_THE DATA_
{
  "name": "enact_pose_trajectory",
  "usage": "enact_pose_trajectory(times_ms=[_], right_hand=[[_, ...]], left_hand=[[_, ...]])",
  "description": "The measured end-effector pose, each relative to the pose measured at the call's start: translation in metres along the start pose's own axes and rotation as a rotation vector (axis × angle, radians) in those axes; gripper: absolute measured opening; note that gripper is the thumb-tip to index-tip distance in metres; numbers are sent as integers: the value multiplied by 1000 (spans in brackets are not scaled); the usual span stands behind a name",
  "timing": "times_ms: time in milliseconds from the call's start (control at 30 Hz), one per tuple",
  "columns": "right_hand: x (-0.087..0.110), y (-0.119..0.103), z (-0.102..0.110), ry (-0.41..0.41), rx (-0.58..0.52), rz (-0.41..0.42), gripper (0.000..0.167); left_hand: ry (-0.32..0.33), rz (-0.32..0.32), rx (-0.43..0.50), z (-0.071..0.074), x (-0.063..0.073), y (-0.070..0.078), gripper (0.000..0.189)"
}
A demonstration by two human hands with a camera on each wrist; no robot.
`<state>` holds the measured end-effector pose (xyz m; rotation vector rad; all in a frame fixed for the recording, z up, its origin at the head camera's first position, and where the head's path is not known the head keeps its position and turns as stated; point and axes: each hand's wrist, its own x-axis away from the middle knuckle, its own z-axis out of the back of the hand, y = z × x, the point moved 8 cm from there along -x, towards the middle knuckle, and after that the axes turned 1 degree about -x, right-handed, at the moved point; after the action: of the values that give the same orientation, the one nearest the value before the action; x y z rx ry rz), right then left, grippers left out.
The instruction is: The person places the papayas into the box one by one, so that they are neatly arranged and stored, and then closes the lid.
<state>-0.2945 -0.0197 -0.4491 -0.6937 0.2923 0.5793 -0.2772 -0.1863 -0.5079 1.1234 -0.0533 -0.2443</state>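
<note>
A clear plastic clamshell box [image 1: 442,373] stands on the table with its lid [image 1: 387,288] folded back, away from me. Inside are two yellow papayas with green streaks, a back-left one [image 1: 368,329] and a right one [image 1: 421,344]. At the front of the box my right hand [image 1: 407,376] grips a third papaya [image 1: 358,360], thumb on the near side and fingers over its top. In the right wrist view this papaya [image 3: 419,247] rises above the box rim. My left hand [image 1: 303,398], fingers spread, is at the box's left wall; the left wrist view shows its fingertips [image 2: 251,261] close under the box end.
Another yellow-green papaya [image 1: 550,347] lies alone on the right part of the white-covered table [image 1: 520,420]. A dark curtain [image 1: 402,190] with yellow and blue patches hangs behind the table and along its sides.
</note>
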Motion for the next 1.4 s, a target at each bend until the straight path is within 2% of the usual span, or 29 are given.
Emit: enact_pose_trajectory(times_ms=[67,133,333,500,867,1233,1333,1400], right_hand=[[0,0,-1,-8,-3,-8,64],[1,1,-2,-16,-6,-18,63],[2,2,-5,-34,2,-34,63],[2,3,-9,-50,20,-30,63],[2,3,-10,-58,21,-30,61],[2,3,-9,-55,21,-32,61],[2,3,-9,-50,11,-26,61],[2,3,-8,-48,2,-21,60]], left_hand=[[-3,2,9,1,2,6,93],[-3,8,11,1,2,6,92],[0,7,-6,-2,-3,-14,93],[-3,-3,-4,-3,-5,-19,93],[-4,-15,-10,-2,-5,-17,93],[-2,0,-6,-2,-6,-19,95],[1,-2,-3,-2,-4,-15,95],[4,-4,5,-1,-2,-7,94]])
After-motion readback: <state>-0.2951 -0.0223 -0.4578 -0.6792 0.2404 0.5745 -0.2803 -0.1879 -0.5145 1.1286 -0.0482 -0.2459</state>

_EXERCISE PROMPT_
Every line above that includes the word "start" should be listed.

_WRITTEN RESPONSE_
  "description": "The measured end-effector pose, each relative to the pose measured at the call's start: translation in metres along the start pose's own axes and rotation as a rotation vector (axis × angle, radians) in those axes; gripper: absolute measured opening; note that gripper is the thumb-tip to index-tip distance in metres; numbers are sent as integers: the value multiplied by 1000 (spans in brackets are not scaled); the usual span stands behind a name",
  "timing": "times_ms: time in milliseconds from the call's start (control at 30 Hz), one per tuple",

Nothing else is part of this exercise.